MTA Ridership [exploratory data analysis]

Project Proposal Template

Question/need:

  • As New York City slowly resumes normal life and people return to work, the Metropolitan Transit Agency is tasked with keeping riders safe. Overcrowding on subways will continue to present a health risk to riders unless addressed creatively. The MTA wants to understand where ridership is highest and growing the fastest in order to keep the public safe.
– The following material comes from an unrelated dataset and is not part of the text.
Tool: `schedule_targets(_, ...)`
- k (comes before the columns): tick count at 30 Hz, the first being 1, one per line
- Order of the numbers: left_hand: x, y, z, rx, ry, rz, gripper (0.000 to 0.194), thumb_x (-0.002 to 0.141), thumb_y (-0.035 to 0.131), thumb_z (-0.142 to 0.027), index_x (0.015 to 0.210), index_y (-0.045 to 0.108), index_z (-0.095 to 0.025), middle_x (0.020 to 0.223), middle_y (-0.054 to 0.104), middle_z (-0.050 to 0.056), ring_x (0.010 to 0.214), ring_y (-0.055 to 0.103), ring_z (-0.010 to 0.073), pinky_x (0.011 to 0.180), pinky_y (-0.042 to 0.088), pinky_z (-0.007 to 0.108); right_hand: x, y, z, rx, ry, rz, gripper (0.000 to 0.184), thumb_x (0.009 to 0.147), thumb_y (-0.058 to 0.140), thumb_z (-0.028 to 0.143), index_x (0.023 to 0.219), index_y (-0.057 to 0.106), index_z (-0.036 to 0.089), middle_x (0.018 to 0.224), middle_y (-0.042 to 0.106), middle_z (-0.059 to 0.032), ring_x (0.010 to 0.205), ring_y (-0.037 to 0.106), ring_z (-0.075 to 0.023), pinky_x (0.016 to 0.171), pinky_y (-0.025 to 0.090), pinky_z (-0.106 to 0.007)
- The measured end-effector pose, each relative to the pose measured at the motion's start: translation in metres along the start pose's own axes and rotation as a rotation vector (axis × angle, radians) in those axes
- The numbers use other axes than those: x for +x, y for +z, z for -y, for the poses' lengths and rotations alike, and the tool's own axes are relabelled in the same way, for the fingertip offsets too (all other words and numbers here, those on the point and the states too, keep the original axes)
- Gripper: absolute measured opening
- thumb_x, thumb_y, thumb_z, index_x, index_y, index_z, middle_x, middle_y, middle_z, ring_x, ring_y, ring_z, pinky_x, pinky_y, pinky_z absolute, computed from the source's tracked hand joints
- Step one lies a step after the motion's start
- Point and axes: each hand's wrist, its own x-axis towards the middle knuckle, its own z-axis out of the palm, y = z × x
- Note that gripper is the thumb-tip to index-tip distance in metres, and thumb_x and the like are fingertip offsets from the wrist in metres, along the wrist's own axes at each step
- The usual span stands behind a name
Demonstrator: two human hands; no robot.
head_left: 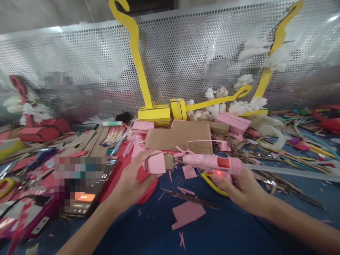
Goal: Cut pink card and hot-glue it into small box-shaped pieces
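Observation:
Between the fingers and thumb of my left hand (pixel 134 179) is a small pink paper-covered box (pixel 156 163). Its right end shows a bare, brownish face. My right hand (pixel 240 189) grips a pink hot glue gun (pixel 207 163) with a red light glowing near its handle. A long translucent glue stick (pixel 289 171) runs out of the gun's back to the right. The nozzle points left at the box's bare end, very close to it; whether they touch I cannot tell. Below lie a thin metal blade (pixel 191 198) and a pink paper scrap (pixel 188 213).
Behind my hands lies brown cardboard (pixel 180 136), with a yellow box with a hooked strip (pixel 154 114) behind it. A perforated metal panel (pixel 186 53) closes off the back. At left are a phone (pixel 92 191) and red paper (pixel 114 177); cardboard strips and scraps litter the right.

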Motion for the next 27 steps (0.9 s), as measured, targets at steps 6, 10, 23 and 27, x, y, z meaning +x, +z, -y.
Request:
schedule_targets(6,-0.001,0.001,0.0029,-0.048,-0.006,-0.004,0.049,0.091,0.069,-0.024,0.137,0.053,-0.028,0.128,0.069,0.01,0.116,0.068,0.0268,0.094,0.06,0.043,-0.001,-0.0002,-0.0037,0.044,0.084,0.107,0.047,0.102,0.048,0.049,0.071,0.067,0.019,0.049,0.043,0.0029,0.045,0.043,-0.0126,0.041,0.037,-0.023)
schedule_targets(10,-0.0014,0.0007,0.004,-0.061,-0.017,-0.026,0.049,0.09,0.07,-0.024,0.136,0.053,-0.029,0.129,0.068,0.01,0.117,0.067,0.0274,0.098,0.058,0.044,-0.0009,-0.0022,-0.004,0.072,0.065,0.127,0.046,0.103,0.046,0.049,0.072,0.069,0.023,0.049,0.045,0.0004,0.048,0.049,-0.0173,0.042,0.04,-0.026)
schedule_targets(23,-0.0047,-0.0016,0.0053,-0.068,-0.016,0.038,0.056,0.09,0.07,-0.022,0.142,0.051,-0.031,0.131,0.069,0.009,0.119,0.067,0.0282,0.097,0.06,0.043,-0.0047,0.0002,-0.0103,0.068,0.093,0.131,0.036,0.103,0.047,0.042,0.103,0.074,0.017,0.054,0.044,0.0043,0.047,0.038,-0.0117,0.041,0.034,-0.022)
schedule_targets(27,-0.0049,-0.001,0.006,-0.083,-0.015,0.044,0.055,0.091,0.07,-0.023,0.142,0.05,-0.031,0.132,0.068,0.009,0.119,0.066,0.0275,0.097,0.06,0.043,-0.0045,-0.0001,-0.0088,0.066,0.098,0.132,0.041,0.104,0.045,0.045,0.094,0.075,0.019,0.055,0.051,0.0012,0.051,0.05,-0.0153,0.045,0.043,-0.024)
    This information can inform plans to deploy more buses in hot spots and invest in alternate transit options, such as creating more busways and bike lanes and parking, to relieve overcrowding. In order for mass transit to persist, riders must view it as safe; this analysis represents a preliminary step toward reaching that goal.

Data Description:

  • I'm looking at the MTA's weekly turnstile CSVs. Each row contains a count of the number of the people who swiped through, or exited, a given turnstile within a four hour interval. So, it's possible to observe the flow of passengers throughout the day.
  • I am also using MTA's Stations location data which maps stations to their latitude/longitudes for geospatial visualization, and NYC borough maps data to map my findings.
  • Using the data, I'll construct two main metrics: passenger counts and relative percentage change of passengers by station.

Tools:

  • I am using SQL to query in data, pandas for data analysis and manipiulation, matplotlib and seaborn for visualizations, geopandas for geospatial analysis, and scikitlearn for modeling.

MVP Goal:

  • A minimum viable product would be tabular data on the most crowded stations, as well as those experiencing most rapid growth -- accompanied by visualizations.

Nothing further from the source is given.